PS: Email me for pictures of the gadget.

Denny
June 16th 05, 12:07 PM
Google on the city, find the phone number for city hall and see what
they know about the company... They may still be in business, or
someone may know something... Call their local airport on the weekend
and see if anyone there remembers the company or the product...

denny

Dave Butler
June 16th 05, 02:10 PM
Herbert Paulis wrote:
> Folks,
>
> I had this posted a few days ago from another system, seems it did not get
> through. I need your expertise. In our club a flight instrument came up
> which baffles us. It is kind of a timer with a mech clock, allows to set an
> airspeed on its left side (with a locking thumbwheel) and has an egg-like
> shape indication (dented on the right side) with time lines(?) labelled
> "miles scale." Inscribed is the text "Gorman Check Pointer" and "Model 150
> Pat.Pend. Check Point Sales, Randolph Mass." Not really sure, but should be
> 1960-1980. All we know is that it was used as an instrument for air rallys
> but even our old timers and gurus passed.

Hi Herbert,

It sounds like something that might have been used for road rallying.
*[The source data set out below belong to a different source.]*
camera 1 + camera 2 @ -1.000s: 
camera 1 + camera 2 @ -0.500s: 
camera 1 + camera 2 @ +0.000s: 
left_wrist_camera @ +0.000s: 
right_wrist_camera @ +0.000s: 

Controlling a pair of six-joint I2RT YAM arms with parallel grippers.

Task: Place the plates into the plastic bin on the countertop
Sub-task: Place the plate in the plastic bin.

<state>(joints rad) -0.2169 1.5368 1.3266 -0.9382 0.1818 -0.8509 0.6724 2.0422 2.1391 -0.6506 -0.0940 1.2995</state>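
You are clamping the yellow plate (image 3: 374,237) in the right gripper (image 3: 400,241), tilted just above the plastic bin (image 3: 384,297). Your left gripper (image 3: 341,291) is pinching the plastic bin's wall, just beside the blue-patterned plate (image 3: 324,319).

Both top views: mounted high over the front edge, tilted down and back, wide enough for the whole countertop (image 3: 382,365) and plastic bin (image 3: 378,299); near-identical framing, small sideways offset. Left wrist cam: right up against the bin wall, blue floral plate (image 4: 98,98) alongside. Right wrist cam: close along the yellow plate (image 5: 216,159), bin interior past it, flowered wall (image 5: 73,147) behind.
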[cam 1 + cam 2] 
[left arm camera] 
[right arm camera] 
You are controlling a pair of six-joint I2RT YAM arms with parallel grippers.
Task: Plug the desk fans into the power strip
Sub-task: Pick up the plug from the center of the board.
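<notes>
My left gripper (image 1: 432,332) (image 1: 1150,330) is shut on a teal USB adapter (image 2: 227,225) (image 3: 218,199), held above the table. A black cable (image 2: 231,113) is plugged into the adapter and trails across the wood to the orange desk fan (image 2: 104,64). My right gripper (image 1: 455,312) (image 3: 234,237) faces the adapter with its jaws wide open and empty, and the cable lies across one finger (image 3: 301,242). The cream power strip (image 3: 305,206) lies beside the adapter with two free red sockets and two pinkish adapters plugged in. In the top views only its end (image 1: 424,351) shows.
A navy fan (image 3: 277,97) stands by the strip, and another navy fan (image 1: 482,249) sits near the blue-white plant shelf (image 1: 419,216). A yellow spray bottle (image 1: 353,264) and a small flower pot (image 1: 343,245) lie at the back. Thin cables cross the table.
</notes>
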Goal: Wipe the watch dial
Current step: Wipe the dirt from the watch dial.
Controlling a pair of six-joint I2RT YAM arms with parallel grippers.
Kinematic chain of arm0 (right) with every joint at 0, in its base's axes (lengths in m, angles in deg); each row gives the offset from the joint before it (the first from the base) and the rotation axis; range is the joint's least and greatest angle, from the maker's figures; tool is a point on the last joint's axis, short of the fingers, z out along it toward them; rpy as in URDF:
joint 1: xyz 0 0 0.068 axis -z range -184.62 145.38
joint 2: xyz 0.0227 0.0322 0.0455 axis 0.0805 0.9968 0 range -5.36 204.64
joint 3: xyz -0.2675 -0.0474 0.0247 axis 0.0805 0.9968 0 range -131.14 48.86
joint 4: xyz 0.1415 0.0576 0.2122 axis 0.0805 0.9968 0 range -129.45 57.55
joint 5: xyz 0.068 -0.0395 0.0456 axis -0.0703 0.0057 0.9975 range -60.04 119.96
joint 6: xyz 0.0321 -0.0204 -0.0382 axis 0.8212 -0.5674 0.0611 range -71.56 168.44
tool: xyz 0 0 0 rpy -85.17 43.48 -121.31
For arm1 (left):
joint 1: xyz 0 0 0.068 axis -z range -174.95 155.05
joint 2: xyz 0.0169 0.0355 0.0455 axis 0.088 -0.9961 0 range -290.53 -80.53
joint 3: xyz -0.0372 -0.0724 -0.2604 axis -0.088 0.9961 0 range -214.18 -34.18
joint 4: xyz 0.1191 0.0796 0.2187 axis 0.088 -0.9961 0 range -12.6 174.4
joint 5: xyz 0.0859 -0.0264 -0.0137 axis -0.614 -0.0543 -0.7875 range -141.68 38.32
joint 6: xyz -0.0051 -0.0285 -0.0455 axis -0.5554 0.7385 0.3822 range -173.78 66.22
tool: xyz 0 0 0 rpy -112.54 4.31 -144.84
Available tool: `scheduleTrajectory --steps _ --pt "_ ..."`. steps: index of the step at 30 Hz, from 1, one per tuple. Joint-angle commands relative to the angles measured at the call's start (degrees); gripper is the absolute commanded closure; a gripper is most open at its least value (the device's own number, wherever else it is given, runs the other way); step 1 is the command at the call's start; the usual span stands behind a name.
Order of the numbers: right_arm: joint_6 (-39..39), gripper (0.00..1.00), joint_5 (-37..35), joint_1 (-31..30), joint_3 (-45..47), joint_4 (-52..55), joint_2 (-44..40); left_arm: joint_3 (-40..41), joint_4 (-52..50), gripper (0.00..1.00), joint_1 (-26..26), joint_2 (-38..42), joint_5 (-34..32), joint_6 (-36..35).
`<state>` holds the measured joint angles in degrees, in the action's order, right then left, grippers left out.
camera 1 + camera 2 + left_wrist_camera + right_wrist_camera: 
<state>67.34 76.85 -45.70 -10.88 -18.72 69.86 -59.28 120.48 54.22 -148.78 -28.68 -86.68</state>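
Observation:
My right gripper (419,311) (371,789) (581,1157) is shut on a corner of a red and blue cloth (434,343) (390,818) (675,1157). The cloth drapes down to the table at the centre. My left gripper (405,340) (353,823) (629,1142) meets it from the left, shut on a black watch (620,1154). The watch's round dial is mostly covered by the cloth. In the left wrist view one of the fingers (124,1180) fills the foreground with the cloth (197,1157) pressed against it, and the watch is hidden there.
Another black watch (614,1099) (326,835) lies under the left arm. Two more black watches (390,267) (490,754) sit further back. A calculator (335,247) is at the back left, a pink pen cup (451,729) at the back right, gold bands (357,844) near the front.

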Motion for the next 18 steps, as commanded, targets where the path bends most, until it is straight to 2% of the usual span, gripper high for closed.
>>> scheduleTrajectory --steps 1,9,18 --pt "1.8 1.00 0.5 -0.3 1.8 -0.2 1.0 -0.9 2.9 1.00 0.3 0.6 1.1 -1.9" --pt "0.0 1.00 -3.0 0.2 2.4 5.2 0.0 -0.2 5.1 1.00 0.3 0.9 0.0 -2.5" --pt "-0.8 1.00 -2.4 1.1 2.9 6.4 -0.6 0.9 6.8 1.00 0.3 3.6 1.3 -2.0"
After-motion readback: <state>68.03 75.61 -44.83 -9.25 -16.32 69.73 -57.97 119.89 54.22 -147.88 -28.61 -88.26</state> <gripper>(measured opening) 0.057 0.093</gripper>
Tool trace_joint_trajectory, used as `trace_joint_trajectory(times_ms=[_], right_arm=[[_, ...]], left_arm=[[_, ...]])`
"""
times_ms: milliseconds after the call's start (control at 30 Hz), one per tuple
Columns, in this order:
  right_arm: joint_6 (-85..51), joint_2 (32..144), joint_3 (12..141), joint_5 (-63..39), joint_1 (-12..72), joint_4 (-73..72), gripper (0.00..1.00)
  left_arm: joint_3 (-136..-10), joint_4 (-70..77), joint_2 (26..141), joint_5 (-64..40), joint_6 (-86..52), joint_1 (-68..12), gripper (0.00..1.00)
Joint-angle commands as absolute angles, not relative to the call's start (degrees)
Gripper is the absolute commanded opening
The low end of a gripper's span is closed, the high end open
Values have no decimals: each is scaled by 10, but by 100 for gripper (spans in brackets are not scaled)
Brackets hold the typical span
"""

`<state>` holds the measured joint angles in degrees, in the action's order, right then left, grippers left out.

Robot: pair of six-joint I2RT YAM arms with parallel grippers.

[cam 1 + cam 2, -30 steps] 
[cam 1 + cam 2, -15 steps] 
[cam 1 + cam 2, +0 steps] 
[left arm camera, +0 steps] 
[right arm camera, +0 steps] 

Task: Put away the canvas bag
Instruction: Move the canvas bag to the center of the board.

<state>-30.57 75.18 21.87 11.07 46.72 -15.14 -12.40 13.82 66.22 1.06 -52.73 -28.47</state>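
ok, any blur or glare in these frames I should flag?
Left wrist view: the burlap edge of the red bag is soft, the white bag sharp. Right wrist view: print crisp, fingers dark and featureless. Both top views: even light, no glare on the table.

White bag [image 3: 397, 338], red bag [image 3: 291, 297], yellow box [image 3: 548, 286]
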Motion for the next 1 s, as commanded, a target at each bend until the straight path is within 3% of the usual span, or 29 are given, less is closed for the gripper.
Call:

You might
try some of the sports car groups.

In a road rally, a two-person crew, driver and navigator, are given a set of
driving directions to follow a prescribed course at prescribed speeds usually
entirely over public roads. At unannounced points along the course the
rallymaster sets up checkpoints. The idea is to pass the checkpoints at exactly
the right time. Your time error is measured in seconds, and the winning time
error is usually in the single digits for the total error passing several
checkpoints.

I used to do this a lot back in the '60s with the Poughkeepsie Sports Car Club.
I was a navigator in the 'unequipped' class. The 'equipped' class allowed
'computers' something like what you described. The most sophisticated computers
were directly connected to the car's speedometer drive.

That name 'Gorman' sounds vaguely familiar and I associate it with road rallying.

Dave

RST Engineering
June 16th 05, 04:36 PM
What you have is what was called the "Poor Man's DME". You set the timer
dial to zero, "guess" or calculate the GROUND SPEED and the pointer on the
dial reads off your travelled distance in miles.

They sold for $29.95 (a fortune at the time); I had one in the Cessna 120
Heavy.

Jim




.." Inscribed is the text "Gorman Check Pointer" and "Model 150
> Pat.Pend. Check Point Sales, Randolph Mass." Not really sure, but should
> be
> 1960-1980. All we know is that it was used as an instrument for air rallys
> but even our old timers and gurus passed.